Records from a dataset
###

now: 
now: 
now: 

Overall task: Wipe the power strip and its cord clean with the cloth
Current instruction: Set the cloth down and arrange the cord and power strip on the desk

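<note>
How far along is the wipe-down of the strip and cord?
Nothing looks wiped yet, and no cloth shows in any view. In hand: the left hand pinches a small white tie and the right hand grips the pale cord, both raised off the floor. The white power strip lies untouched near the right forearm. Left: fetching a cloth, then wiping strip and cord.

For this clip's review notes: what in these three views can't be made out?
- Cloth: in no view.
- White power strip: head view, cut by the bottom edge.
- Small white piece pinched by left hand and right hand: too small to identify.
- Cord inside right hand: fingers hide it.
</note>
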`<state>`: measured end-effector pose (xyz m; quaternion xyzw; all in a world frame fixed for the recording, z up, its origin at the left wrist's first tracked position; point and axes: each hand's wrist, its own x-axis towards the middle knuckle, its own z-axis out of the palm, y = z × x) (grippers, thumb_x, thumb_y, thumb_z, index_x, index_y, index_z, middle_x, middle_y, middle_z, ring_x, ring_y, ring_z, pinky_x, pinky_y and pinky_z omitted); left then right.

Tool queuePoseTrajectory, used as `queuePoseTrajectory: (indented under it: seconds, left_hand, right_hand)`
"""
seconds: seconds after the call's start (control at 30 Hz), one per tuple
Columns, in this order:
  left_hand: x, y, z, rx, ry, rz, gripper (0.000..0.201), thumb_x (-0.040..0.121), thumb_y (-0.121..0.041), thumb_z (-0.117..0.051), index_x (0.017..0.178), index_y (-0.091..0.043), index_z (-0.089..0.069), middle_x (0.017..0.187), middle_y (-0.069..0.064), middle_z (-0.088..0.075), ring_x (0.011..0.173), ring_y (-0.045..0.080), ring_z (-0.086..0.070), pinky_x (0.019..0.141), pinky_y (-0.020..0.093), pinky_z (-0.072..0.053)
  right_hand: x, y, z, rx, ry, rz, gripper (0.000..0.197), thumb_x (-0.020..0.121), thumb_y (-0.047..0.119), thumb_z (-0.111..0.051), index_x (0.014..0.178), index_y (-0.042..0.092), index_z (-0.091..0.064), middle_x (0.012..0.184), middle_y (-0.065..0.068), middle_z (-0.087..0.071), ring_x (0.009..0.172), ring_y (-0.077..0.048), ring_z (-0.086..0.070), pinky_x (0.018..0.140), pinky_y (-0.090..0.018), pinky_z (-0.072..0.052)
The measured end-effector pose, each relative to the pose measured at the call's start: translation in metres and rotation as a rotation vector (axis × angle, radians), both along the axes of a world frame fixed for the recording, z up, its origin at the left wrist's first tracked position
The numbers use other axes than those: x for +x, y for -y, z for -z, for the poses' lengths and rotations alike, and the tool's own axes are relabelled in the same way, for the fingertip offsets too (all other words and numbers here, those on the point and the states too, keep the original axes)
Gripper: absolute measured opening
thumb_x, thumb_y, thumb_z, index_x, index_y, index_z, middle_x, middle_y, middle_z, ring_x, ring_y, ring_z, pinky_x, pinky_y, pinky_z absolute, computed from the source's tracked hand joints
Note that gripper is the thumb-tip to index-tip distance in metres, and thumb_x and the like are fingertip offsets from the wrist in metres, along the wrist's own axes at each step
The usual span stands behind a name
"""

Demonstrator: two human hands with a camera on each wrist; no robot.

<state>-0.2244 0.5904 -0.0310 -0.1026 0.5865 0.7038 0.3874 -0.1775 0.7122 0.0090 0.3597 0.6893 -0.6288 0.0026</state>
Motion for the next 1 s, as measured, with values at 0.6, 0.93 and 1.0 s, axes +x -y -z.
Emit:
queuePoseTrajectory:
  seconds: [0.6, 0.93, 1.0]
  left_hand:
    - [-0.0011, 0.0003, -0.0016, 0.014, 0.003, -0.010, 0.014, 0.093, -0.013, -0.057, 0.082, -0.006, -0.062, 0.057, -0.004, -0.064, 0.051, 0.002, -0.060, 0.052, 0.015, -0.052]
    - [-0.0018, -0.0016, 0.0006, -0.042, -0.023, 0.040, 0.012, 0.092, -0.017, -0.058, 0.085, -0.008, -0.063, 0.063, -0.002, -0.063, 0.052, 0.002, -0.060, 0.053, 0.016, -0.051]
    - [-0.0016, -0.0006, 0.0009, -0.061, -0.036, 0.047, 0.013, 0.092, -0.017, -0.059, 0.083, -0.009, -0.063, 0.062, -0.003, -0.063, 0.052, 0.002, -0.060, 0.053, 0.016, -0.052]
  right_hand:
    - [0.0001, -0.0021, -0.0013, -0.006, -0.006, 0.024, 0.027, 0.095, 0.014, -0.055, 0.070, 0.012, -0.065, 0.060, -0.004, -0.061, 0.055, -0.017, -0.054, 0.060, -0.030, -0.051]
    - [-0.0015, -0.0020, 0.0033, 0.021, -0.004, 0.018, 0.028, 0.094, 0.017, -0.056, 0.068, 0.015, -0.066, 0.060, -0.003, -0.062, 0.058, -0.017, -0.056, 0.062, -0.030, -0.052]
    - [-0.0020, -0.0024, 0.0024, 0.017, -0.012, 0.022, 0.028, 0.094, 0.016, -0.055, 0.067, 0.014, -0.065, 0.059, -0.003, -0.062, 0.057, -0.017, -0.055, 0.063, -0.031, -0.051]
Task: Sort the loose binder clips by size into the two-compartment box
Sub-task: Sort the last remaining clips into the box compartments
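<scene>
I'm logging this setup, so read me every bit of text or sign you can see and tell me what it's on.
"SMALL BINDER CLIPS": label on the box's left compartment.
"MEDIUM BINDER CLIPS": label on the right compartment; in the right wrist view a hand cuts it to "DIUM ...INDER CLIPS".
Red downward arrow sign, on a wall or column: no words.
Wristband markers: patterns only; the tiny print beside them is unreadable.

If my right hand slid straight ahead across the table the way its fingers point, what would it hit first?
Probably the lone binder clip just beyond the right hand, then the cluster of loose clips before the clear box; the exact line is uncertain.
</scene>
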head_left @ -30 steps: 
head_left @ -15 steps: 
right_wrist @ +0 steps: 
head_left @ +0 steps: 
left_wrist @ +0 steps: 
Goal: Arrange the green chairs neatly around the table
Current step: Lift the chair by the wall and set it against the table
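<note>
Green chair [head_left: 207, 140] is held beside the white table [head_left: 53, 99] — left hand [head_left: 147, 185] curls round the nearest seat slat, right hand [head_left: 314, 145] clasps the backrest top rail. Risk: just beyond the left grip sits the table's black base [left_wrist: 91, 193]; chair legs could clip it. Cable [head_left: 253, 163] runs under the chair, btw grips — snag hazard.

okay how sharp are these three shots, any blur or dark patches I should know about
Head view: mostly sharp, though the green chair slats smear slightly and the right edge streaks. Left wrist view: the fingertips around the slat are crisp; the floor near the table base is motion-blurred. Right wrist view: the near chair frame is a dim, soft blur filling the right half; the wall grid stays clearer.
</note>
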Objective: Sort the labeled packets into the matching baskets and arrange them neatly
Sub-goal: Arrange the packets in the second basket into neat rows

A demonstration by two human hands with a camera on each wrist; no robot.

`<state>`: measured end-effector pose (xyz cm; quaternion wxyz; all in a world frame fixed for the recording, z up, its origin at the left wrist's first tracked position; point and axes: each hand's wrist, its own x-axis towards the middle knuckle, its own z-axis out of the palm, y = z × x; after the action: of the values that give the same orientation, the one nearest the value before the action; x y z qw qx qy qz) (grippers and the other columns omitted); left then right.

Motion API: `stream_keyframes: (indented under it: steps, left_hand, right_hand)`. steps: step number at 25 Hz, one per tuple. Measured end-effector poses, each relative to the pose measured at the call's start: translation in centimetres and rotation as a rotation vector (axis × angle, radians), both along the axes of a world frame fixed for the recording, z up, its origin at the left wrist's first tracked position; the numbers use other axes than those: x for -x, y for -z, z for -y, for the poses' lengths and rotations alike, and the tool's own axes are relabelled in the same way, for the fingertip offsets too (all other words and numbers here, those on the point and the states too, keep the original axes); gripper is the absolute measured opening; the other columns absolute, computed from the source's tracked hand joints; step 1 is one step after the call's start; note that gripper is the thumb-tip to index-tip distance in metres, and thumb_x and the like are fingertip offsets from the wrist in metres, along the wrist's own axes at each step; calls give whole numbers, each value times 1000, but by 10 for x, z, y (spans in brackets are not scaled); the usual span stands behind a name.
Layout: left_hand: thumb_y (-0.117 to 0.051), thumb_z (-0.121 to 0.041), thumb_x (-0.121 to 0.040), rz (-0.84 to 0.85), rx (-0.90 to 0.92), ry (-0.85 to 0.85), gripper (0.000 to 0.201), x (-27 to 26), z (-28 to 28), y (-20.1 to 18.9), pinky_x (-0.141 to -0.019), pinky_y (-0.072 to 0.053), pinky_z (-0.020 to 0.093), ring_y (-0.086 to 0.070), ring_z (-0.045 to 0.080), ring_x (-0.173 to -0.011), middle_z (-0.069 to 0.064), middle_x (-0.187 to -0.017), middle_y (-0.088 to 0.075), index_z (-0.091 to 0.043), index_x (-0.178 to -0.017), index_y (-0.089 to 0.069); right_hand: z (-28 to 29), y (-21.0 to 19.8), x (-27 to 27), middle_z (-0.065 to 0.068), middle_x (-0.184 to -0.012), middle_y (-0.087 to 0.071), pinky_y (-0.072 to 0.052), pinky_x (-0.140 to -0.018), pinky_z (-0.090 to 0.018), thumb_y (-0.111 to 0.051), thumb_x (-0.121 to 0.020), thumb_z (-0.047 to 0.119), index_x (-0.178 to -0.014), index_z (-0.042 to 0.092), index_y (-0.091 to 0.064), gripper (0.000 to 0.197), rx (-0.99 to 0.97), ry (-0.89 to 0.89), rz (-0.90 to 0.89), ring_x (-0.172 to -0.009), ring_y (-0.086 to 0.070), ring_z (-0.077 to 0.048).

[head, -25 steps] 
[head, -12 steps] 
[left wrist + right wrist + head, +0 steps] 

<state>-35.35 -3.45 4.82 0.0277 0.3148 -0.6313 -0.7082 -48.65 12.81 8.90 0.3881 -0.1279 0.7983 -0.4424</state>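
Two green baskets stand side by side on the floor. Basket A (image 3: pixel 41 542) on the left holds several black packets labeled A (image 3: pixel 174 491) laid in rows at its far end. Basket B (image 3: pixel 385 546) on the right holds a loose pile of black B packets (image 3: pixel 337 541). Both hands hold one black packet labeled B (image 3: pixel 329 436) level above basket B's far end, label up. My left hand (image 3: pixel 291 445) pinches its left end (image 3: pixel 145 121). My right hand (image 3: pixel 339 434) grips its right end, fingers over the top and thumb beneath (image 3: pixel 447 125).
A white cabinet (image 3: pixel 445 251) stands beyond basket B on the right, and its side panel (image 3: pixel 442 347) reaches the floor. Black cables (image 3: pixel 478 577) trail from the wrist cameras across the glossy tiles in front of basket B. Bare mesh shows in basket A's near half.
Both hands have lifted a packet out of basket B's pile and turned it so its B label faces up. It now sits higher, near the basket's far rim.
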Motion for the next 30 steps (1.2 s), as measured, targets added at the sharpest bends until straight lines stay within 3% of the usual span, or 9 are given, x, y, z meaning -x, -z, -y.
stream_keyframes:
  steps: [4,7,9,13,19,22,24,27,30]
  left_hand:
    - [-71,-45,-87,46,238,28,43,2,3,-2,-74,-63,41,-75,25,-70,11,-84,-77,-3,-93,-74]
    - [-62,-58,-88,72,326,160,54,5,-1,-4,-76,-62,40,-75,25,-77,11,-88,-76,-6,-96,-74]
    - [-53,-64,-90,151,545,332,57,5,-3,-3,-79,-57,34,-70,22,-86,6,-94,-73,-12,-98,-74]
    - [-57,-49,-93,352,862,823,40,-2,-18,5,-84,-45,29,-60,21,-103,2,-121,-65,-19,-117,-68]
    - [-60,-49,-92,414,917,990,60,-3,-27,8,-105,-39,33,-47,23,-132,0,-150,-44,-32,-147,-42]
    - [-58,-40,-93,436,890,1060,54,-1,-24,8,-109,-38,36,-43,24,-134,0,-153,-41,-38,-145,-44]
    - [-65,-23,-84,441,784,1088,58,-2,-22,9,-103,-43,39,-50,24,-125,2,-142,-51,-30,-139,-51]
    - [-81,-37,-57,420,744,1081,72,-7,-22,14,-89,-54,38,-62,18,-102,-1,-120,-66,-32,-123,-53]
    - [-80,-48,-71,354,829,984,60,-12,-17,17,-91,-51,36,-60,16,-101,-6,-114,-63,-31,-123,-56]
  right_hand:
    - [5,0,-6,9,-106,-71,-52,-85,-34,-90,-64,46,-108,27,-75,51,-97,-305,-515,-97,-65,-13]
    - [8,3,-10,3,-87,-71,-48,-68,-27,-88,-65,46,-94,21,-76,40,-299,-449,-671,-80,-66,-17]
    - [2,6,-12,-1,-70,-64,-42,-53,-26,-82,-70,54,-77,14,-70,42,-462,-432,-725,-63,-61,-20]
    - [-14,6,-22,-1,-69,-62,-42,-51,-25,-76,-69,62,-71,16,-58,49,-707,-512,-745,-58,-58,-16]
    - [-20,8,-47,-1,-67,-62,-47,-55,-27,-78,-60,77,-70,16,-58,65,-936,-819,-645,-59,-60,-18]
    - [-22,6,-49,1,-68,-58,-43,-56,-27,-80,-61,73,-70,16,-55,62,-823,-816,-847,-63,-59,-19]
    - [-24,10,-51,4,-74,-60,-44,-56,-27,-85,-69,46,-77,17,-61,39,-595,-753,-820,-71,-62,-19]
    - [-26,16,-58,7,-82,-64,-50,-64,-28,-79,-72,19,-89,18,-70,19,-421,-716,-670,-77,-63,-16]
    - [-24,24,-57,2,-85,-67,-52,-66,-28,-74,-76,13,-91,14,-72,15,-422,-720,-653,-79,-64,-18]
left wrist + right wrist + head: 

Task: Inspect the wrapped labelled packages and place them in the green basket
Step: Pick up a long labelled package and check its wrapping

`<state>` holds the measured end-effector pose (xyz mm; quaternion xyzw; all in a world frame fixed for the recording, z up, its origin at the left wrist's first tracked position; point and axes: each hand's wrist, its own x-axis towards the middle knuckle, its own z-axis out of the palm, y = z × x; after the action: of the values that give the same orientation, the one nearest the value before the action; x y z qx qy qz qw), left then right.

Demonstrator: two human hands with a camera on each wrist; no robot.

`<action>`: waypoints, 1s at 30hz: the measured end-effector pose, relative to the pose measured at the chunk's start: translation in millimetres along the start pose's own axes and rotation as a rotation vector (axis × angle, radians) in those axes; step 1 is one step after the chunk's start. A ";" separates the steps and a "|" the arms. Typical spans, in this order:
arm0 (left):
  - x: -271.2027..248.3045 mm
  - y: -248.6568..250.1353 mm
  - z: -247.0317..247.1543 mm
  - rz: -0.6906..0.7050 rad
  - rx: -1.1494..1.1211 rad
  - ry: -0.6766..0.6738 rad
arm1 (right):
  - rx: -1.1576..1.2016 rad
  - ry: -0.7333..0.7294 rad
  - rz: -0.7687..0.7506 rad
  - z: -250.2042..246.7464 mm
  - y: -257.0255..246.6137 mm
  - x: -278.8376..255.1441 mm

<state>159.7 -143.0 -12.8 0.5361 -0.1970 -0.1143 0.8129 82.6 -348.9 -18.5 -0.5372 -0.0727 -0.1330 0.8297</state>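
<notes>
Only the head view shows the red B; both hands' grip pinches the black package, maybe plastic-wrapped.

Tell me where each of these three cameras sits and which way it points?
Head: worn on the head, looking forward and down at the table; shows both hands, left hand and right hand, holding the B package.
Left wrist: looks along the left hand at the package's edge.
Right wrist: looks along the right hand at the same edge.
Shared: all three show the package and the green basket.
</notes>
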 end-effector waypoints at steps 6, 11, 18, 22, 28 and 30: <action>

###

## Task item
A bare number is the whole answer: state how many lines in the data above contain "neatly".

## The completed task
2